• _YOUR GOAL_:
Would you transcribe the listing exactly as it stands, minus any images?

• _GIVEN INFORMATION_:
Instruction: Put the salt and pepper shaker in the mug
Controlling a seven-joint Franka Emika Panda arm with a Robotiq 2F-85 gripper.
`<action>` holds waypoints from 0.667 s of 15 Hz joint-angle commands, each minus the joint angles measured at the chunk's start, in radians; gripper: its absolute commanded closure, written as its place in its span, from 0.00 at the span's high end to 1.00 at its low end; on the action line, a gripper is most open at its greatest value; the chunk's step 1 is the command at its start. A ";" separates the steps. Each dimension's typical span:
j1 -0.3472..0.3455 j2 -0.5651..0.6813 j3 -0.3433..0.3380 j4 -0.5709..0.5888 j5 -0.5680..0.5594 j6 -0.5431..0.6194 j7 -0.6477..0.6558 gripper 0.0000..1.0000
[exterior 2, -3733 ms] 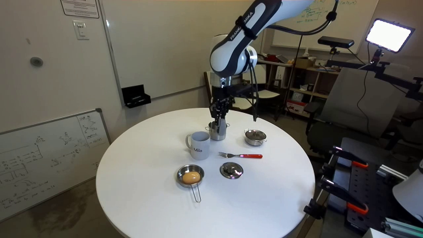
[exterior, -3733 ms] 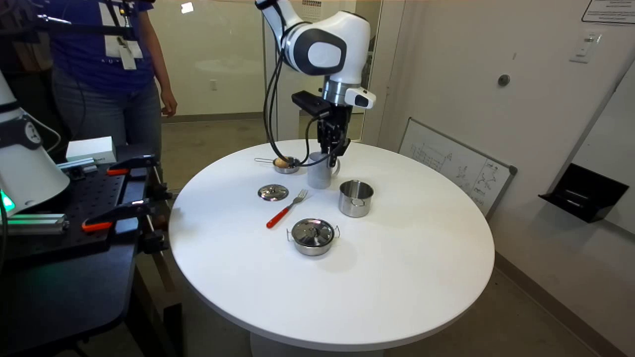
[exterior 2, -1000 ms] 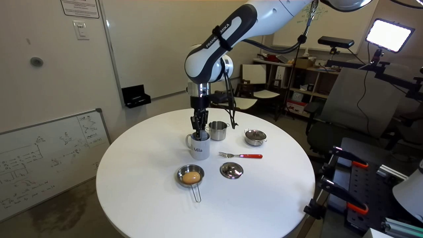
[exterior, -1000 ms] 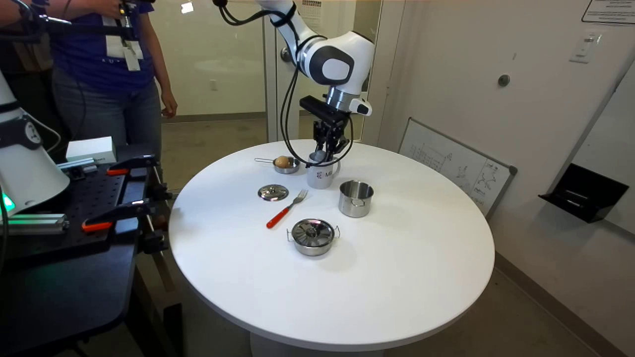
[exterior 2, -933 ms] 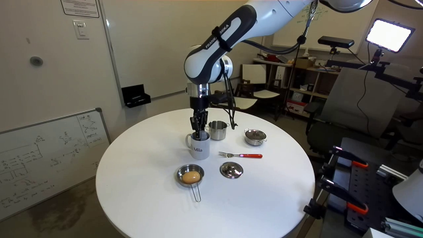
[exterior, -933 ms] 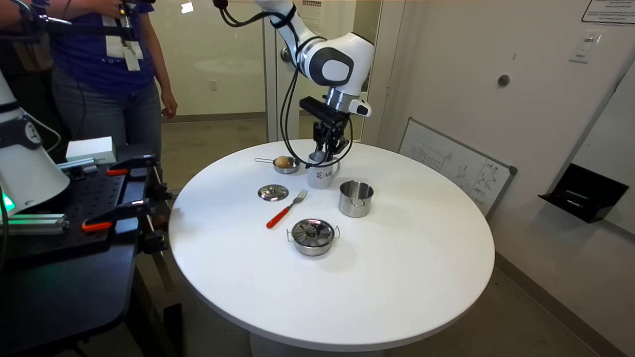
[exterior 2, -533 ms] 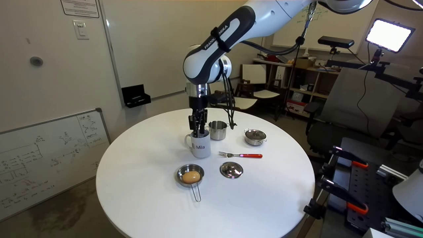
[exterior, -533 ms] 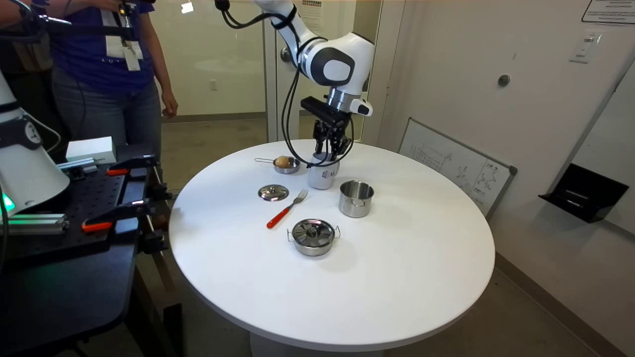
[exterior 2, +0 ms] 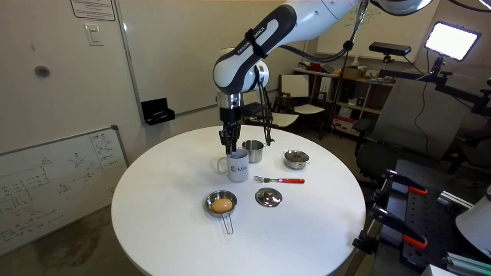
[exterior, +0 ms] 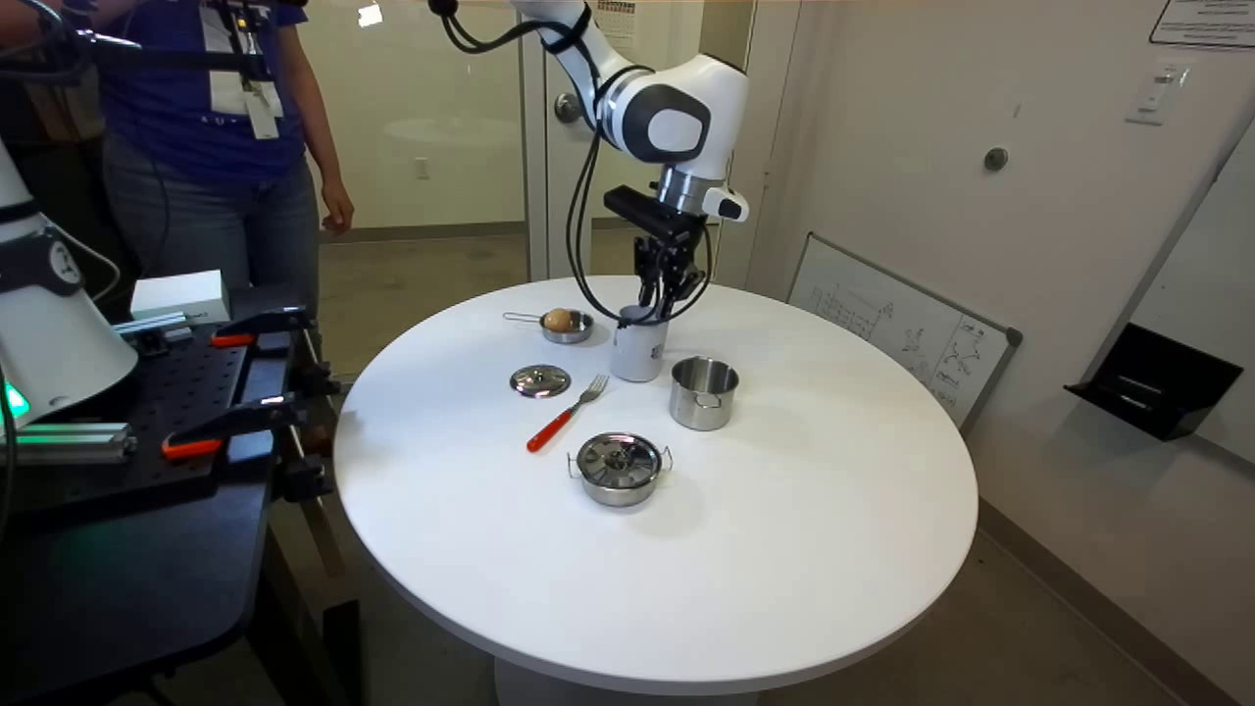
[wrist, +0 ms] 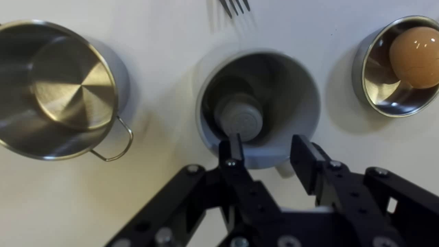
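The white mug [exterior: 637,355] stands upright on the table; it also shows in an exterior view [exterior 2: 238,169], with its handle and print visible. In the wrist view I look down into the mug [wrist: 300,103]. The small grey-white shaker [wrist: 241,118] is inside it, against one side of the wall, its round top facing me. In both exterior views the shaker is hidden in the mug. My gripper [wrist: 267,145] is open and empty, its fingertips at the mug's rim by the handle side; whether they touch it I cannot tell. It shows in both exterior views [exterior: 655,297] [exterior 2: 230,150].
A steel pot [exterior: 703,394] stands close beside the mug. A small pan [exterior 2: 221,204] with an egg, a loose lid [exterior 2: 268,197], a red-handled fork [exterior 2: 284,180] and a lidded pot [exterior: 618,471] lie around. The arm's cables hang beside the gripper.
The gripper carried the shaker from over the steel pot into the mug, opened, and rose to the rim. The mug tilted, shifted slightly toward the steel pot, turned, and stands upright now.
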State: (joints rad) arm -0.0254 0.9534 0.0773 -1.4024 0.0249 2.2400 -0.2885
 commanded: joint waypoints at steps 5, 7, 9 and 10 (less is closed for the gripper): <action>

• _SOLUTION_:
Instruction: Put the salt and pepper shaker in the mug
Controlling a seven-joint Franka Emika Panda arm with a Robotiq 2F-85 gripper.
`<action>` holds waypoints from 0.667 s of 15 Hz joint-angle commands, each minus the joint angles measured at the chunk's start, in radians; gripper: its absolute commanded closure, written as its place in its span, from 0.00 at the span's high end to 1.00 at its low end; on the action line, a gripper is most open at its greatest value; the chunk's step 1 is the command at its start. A ";" separates the steps. Each dimension's typical span:
j1 -0.3472..0.3455 j2 -0.5651..0.6813 j3 -0.3433..0.3380 j4 -0.5709..0.5888 j5 -0.5680..0.5594 j6 -0.5431..0.6194 j7 -0.6477..0.6558 gripper 0.0000..1.0000
[exterior 2, -3733 ms] 
[exterior, -3733 ms] 
[exterior 2, -1000 ms] 
[exterior, -1000 ms] 
[exterior 2, -933 ms] 
[exterior, -933 ms] 
[exterior 2, -533 ms] 
[exterior, -533 ms] 
[exterior 2, +0 ms] 
[exterior, +0 ms] 
[wrist, +0 ms] 
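The white mug [exterior: 637,355] stands upright on the table; it also shows in an exterior view [exterior 2: 238,169], with its handle and print visible. In the wrist view I look down into the mug [wrist: 300,103]. The small grey-white shaker [wrist: 241,118] is inside it, against one side of the wall, its round top facing me. In both exterior views the shaker is hidden in the mug. My gripper [wrist: 267,145] is open and empty, its fingertips at the mug's rim by the handle side; whether they touch it I cannot tell. It shows in both exterior views [exterior: 655,297] [exterior 2: 230,150].
A steel pot [exterior: 703,394] stands close beside the mug. A small pan [exterior 2: 221,204] with an egg, a loose lid [exterior 2: 268,197], a red-handled fork [exterior 2: 284,180] and a lidded pot [exterior: 618,471] lie around. The arm's cables hang beside the gripper.
The gripper carried the shaker from over the steel pot into the mug, opened, and rose to the rim. The mug tilted, shifted slightly toward the steel pot, turned, and stands upright now.
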State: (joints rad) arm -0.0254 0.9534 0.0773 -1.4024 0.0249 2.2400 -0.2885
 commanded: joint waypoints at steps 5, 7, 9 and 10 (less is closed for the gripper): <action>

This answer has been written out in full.